# Dos Commands



## blkittygirl (Sep 11, 2004)

I have an old computer. A Compaq Pressario 7469. During the Bios I noticed that the version seems to be old. It says:
AIC-6260/6360/6370 ASPI Manager For DOS Version 3.68S
Copyright 1990-1997 Adaptec Inc.

Then it says:

AIC-78XX/ AIC-75XX ASPI Manager For DOS Version 1.32S
Copyright 1994-1997 Adaptec Inc.

I am not proficient in dos and need some place to find commands and examples of how to use them, what they do etc. Can anyone help me?
B


----------



## 3fs (Jul 12, 2005)

is it actually booting to a dos prompt? If so, what version (try typing ver at a the prompt)


----------



## blkittygirl (Sep 11, 2004)

Nope. It gives me a message saying the version of the Windows Me floppy that I had in the drive.


----------



## Dan O (Feb 13, 1999)

Here's a link for a MS DOS reference guide: http://www.microsoft.com/resources/documentation/windows/xp/all/proddocs/en-us/ntcmds.mspx?mfr=true

What exactly are you trying to accomplish with the PC?


----------



## HandleX (Mar 18, 2006)

bump...


----------



## JohnWill (Oct 19, 2002)

Both of the above referenced drivers are for SCSI drives. I suspect you're seeing them being reported from the CONFIG.SYS file.

It would help a bunch if you told us what kind of hardware this is, does it have any expansion boards, perhaps with a cable wider than a standard IDE disk cable?


----------



## Dan Penny (Mar 25, 2005)

"It would help a bunch if you told us what kind of hardware this is..."

"I have an old computer. A Compaq Pressario 7469."

http://h10025.www1.hp.com/ewfrf/wc/...docname=c00012494&lc=en&jumpid=reg_R1002_USEN

"... need some place to find commands and examples of how to use them, what they do etc."

http://www.easydos.com/dosindex.html

and

http://www.mdgx.com/secrets.htm

and

http://www.eiu.edu/~philos/retro/dos/

"... saying the version of the Windows Me floppy that I had in the drive."

Does this machine still have 98SE (factory installed) as the O/S, or have you "upgraded/changed" to ME?

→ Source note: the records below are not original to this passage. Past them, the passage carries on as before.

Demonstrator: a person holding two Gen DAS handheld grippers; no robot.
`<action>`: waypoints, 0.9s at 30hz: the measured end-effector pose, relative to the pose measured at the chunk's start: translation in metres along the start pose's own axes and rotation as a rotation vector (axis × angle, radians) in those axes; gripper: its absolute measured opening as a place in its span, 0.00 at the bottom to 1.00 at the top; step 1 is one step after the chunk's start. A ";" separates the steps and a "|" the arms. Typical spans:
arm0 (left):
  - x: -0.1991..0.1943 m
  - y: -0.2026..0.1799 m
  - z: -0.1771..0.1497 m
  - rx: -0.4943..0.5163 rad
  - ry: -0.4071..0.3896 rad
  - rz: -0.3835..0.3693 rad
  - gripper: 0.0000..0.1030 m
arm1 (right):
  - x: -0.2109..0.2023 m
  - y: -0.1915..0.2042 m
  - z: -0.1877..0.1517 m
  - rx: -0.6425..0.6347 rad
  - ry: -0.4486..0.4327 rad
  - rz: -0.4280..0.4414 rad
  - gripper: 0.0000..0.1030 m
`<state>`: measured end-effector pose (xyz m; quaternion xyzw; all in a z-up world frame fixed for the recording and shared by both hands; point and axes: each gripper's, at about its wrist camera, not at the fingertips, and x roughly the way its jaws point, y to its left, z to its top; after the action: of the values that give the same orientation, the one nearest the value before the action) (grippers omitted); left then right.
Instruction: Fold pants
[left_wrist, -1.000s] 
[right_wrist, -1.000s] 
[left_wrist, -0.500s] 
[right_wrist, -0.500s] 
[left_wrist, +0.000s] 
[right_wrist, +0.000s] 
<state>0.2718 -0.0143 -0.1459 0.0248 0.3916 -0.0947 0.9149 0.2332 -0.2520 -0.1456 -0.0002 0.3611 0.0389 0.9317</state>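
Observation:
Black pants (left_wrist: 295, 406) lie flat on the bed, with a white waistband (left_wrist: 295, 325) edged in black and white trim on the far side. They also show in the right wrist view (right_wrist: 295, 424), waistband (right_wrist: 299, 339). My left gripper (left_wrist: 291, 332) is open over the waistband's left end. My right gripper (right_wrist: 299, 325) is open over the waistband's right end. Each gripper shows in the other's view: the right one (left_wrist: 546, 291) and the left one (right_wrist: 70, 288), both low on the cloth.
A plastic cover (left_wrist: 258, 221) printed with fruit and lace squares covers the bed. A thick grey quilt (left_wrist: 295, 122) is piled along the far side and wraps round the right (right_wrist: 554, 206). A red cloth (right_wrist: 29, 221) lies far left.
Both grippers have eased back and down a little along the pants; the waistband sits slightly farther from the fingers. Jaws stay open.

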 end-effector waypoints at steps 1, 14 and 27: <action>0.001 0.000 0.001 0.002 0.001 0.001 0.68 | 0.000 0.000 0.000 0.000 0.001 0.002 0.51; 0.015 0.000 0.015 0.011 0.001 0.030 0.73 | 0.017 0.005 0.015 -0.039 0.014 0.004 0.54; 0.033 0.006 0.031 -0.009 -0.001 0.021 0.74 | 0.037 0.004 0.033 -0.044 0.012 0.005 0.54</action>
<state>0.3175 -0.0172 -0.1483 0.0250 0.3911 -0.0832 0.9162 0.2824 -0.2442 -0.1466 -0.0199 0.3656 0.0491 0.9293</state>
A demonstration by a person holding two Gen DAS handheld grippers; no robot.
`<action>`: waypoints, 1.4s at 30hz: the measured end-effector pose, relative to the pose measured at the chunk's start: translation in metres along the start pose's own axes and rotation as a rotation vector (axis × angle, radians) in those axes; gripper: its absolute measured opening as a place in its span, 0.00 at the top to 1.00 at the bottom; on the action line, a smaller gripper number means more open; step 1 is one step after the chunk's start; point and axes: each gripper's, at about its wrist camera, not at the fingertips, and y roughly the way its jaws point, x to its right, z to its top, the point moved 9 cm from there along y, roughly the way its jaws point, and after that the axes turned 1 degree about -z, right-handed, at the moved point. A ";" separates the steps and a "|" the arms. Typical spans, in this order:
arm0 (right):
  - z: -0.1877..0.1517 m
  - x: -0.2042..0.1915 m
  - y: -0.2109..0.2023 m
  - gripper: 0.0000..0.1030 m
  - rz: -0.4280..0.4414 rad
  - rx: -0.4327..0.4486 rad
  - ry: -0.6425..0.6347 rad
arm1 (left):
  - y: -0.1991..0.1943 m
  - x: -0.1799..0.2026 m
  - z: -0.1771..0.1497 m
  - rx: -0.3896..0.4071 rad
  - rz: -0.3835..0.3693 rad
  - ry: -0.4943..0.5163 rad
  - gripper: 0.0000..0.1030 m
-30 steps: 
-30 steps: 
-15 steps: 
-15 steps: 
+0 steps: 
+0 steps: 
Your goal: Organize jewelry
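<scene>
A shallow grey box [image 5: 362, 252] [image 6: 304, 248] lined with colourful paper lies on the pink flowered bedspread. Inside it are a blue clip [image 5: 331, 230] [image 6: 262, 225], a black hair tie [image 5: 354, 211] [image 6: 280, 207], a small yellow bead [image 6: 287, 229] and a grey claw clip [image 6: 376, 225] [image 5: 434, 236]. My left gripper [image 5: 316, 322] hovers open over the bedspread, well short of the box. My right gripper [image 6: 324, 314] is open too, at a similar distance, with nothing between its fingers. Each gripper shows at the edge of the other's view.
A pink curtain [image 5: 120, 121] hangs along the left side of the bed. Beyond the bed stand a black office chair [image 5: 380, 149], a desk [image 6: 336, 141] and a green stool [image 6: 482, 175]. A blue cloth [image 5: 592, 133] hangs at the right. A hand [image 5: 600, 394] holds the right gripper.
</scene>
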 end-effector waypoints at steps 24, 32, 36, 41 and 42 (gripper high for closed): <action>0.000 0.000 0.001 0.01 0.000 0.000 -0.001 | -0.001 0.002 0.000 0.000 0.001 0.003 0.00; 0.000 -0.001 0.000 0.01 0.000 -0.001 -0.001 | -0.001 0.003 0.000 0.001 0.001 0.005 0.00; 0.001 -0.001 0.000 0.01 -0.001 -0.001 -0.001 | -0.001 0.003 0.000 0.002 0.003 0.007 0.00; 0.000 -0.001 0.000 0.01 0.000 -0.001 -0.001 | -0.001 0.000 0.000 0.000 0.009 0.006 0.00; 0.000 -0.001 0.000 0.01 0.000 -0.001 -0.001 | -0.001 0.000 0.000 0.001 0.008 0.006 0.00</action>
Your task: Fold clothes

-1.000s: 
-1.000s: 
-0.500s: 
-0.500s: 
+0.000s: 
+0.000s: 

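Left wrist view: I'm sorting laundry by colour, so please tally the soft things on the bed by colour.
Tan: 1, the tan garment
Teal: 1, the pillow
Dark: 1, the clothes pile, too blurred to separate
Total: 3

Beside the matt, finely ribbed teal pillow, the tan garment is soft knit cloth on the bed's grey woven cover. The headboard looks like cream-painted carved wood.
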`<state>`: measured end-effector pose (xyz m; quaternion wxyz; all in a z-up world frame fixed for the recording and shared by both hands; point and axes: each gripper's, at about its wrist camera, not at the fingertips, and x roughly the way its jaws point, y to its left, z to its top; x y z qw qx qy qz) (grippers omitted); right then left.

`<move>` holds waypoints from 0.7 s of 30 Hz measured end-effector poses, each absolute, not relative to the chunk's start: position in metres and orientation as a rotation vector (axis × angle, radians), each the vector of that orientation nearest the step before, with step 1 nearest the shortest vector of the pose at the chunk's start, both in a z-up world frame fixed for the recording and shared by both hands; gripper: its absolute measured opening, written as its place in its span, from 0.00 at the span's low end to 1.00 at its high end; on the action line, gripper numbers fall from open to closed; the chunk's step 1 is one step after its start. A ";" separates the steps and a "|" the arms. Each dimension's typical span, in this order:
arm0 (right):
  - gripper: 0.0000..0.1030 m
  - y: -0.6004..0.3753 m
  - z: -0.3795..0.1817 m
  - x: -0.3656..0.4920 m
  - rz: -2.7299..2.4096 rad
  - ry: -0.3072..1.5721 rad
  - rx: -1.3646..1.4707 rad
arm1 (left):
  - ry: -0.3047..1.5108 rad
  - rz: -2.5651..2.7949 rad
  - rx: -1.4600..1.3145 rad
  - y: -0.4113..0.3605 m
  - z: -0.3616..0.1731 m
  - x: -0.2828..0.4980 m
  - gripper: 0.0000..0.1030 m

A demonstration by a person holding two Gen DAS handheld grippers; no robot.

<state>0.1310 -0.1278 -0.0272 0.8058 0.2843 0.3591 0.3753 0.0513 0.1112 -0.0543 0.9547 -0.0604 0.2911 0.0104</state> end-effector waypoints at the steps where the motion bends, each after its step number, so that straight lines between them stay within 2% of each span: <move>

Those ASPI messages are probably just the result of booting with a boot floppy.


----------



## blkittygirl (Sep 11, 2004)

This machine belongs to my daughter. Someone, has tried to fix it, (apparently it was only saying NTLDR is missing.....)and by the time she brought it over to me, it had no OS at all and I can't seem to get it to recognize the drive with the 12 free gigs on it. What a nightmare. I have been hunting down the ex boyfriend who has possession of the Windows XP disk that was on it when it went down. I hope to have it in my possession shortly. So, no it doesn't have Windows 98SE on it now. It has nothing on it, but a big mess, and I'm no bloody expert at this type of thing. I am trying to fix it and learn some tech facts as I go. Probably not the best idea, but, she's in no hurry to get it back and I'm wanting to learn as much as I can so it's a good compromise.
B


----------



## Dan Penny (Mar 25, 2005)

That machine originally had 98SE on it. (From the factory.)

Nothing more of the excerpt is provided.